Banana Pi BPI-W2 is a Features-Packed Realtek RTD1296 Development Board

I’ve reviewed several Realtek RTD1295 platforms with Zidoo X9S and Eweat R9 Plus, and I was generally impressed by the storage, Ethernet, and WiFi performance. 4K video playback was good too, as long you don’t have any 4K H.264 videos at 30 fps or more. Most devices would also run Android and OpenWrt side-by-side bringing the best of both operating for respectively apps & multimedia, and server functions. HDMI input – with PVR, time-shifting and PiP functions – was also a bonus, However so far, nobody cared to design a maker board powered by RTD1295 processor. Since then we’ve learned Realtek was working on RTD1296 processor with even more Gigabit Ethernet, USB 3.0, and SATA interfaces, and SinoVoIP has now designed a board based on the SoC called Banana Pi BPI-W2.

Banana Pi BPI-W2 preliminary specifications:

  • SoC – Realtek RTD1296 quad core Cortex A53 processor with ARM Mali-T820 MP3 GPU
  • System Memory – 2GB DDR4 RAM
  • Storage – 8GB eMMC flash (option for 16, 32 or 64GB, 2x SATA 3.0 interfaces, 1x M.2 slot,  micro SD slot up to 256GB
  • Video I/O – HDMI 2.0a output up to 4K @ 60 Hz, HDMI 2.0 input (1080p60 max video recording resolution), mini DP output
  • Audio I/O – HDMI, mini DP (TBC), 3.5mm audio jack
  • Video Playback – HDR, 10-bit HEVC/H.265 up to 4K @ 60fps, H.264 up to 4K @ 24 fps, VP9 up to 4K @ 30 fps, BDISO/MKV, etc…
  • Connectivity
    • 2x Gigabit Ethernet
    • SIM card slot (requires PCIe modem)
  • USB – 1x USB 3.0, 2x USB 2.0 ports, USB type C interface (no info on supported features)
  • Expansions
    • 1x PCIe 1.1 slot
    • 1x PCIe 2.0 slot
    • 40-pin “Raspberry Pi” GPIO header
  • Debugging – 3-pin UART connector
  • Misc – Power, reset and LSADC keys; RTC battery connector; IR receiver; fan header
  • Power Supply – 12V /2A via power barrel connector
  • Dimensions – 148 x 100.5 mm (same dimensions as Banana Pi R2 board)

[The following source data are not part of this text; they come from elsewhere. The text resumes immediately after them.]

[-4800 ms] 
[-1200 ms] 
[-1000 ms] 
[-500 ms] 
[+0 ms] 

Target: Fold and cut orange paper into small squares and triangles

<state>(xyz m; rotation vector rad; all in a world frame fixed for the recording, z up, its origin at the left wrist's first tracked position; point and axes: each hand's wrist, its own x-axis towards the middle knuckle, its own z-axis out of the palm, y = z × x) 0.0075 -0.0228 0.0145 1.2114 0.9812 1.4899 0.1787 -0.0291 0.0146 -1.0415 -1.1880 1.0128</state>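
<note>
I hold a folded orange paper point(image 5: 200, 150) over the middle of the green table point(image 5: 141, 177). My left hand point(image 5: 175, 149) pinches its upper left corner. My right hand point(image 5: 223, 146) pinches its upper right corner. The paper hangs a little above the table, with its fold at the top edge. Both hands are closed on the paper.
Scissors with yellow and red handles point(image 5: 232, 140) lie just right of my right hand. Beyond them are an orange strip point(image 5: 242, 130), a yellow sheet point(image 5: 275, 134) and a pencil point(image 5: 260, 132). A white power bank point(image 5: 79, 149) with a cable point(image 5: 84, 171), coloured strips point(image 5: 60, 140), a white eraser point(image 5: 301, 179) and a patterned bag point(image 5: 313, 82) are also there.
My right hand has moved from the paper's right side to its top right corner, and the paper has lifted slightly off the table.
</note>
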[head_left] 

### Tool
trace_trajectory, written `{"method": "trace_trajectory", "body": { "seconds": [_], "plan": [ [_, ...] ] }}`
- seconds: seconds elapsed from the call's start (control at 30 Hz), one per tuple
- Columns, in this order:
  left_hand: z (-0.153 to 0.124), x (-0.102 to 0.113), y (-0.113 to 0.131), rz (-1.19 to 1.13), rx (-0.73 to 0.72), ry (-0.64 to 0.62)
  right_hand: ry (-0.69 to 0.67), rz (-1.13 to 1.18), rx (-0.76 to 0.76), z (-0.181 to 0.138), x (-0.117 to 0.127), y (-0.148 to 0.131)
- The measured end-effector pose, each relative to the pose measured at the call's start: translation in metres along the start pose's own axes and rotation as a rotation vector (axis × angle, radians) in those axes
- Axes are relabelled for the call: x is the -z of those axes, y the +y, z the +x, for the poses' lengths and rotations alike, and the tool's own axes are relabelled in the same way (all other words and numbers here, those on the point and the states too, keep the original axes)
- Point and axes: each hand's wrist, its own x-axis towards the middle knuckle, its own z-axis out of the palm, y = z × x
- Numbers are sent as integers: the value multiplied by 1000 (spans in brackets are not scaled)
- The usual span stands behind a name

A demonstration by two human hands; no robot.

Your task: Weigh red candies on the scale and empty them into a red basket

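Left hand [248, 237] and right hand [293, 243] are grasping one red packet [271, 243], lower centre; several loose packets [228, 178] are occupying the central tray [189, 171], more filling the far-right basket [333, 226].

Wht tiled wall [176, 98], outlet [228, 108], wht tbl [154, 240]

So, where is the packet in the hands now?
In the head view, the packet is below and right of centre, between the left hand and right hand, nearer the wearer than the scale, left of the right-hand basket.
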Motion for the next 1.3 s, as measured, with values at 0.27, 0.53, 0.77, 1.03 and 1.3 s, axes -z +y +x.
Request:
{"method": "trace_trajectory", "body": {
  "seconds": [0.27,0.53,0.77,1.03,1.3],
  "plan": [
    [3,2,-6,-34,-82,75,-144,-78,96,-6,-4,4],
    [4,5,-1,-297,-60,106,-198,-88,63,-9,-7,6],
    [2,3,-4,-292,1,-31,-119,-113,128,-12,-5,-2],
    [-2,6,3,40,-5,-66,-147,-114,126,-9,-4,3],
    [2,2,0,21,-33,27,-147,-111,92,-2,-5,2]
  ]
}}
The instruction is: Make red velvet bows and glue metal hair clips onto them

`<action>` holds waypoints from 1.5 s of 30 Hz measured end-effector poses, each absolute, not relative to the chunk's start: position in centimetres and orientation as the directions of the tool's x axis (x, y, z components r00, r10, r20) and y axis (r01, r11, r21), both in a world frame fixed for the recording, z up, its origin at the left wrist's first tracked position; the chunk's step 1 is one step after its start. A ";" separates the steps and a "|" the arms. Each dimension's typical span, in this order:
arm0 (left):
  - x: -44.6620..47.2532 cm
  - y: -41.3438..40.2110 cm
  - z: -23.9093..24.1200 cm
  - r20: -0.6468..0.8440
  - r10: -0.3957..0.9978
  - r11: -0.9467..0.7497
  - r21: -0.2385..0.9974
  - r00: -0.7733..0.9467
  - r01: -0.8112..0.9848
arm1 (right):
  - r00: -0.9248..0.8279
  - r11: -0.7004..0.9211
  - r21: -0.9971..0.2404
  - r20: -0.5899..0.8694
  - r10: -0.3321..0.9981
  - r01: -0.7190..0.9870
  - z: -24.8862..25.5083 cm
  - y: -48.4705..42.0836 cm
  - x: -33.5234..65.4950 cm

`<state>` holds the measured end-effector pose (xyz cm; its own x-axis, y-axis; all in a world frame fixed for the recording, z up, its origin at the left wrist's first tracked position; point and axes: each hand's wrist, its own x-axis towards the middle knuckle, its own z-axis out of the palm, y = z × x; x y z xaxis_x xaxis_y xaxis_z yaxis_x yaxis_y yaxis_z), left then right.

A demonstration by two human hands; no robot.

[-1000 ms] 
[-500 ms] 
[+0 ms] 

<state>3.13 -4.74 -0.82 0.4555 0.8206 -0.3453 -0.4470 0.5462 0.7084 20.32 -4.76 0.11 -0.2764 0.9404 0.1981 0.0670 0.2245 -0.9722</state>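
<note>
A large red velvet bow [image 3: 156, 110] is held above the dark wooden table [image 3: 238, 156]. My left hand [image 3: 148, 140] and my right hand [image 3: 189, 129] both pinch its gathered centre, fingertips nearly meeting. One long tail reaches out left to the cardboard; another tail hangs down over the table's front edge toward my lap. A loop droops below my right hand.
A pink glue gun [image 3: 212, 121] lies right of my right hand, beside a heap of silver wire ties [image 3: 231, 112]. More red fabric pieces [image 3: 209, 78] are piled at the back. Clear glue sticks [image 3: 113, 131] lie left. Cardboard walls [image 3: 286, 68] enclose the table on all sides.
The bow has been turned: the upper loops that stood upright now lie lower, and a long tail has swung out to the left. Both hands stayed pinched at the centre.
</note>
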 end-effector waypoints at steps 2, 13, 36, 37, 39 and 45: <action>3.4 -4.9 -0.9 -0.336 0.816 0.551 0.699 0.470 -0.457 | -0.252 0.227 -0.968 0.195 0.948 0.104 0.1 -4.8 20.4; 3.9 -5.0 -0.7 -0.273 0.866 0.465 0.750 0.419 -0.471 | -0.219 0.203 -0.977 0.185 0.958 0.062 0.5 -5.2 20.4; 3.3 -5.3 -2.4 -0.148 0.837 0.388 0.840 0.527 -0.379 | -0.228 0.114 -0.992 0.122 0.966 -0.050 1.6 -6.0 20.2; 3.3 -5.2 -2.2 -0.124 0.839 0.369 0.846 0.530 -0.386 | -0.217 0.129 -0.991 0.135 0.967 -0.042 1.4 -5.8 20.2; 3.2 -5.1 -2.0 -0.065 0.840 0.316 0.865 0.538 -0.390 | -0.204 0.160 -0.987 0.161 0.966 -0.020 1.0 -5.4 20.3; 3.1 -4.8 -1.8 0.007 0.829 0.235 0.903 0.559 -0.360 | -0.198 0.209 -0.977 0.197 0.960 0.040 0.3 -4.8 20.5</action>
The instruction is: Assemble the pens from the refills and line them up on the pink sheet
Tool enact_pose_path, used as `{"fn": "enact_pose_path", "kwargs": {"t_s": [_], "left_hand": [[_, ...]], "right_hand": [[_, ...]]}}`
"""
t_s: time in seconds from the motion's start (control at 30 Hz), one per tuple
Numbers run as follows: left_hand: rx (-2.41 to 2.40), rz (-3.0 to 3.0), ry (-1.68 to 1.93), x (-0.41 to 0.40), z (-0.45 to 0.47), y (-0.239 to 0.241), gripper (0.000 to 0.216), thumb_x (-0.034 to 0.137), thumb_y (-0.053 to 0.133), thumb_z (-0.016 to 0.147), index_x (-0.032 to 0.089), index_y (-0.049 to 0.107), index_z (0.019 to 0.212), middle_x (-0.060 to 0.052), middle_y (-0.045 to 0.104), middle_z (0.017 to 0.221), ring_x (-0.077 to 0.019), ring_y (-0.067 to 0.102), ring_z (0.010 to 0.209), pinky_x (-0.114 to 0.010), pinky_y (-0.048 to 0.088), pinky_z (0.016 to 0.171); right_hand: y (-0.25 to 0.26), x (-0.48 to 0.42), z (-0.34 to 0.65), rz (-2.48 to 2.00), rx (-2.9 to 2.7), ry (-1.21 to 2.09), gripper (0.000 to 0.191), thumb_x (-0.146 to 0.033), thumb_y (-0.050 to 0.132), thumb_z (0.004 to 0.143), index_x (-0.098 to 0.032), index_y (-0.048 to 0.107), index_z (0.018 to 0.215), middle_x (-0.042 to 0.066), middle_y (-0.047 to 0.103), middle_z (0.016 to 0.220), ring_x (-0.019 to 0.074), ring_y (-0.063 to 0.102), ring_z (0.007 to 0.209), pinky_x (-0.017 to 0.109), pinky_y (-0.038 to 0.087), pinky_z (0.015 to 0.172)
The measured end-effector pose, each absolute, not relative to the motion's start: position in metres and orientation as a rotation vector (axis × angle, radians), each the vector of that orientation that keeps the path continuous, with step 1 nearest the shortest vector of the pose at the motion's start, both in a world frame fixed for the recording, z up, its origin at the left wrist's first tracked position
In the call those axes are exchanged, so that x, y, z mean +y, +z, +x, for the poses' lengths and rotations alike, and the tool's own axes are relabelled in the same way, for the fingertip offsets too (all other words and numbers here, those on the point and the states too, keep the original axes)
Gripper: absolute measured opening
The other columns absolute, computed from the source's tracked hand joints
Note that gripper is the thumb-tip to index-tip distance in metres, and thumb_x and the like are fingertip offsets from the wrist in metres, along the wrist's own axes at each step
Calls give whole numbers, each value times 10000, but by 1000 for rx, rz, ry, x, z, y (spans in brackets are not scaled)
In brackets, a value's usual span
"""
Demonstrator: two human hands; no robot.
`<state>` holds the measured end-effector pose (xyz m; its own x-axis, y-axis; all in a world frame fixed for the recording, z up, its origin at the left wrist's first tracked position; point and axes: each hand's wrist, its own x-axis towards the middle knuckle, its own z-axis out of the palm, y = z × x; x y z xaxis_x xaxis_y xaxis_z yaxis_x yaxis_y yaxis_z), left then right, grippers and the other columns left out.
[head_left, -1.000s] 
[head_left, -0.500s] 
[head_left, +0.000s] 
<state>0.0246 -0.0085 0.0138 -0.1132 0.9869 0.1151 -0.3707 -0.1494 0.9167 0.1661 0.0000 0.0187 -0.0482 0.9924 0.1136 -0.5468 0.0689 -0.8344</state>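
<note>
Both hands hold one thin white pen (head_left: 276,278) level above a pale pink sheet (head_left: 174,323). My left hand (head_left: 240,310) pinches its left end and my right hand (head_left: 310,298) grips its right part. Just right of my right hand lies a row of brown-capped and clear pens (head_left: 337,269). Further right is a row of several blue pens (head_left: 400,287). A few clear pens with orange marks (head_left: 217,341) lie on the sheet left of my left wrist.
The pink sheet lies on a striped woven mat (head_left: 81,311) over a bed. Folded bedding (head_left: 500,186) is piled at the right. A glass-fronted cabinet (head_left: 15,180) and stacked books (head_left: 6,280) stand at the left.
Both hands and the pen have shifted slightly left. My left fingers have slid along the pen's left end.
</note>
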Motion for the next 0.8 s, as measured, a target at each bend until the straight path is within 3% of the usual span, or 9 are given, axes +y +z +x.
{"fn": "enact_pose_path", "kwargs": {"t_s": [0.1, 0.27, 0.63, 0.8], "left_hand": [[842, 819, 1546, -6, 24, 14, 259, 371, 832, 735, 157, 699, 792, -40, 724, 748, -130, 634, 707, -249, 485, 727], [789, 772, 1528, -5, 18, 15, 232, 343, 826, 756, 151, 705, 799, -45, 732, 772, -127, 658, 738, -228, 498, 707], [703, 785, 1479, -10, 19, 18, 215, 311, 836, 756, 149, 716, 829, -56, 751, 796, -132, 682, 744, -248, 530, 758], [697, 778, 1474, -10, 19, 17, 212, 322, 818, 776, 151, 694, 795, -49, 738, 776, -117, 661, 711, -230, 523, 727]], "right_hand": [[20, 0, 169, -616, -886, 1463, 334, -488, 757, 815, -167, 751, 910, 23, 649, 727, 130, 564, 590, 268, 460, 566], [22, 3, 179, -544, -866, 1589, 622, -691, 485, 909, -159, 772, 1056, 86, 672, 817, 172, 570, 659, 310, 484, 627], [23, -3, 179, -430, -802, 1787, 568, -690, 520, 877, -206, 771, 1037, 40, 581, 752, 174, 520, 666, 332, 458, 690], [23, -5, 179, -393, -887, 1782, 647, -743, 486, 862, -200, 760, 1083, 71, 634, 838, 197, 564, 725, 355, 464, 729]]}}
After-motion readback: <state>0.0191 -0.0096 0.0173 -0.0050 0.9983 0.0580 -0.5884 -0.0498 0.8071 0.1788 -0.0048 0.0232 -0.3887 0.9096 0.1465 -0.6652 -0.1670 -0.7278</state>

The PCIe slot are likely to be used for 802.11ac WiFi and cellular (2G. 3G, 4G) modules. The board supports Android 6.0 + OpenWrt, and the company claims it can also run Debian 9, CentOS 64-bit, Ubuntu 16.04, and Raspbian distribution, currently with Linux 4.1.35, but slated to be updated to Linux 4.9. Realtek RTD1295 SoC is also partially supported in Mainline Linux.

SinoVoIP often announces boards many months before the board is released. For example, Banana Pi BPI-R2 was first unveiled in January 2017, and only launched in July. So I’d expect Banana Pi W2 (BPI-W2) to start selling sometimes in 2018. You may find a few more and less accurate details about the board on Gitbook. Note that Shenzhen Xunlong has been working on their own “Orange Pi Home RTD1295DD board“, and I don’t know the status, but the company tends to announce their boards the day they are launched.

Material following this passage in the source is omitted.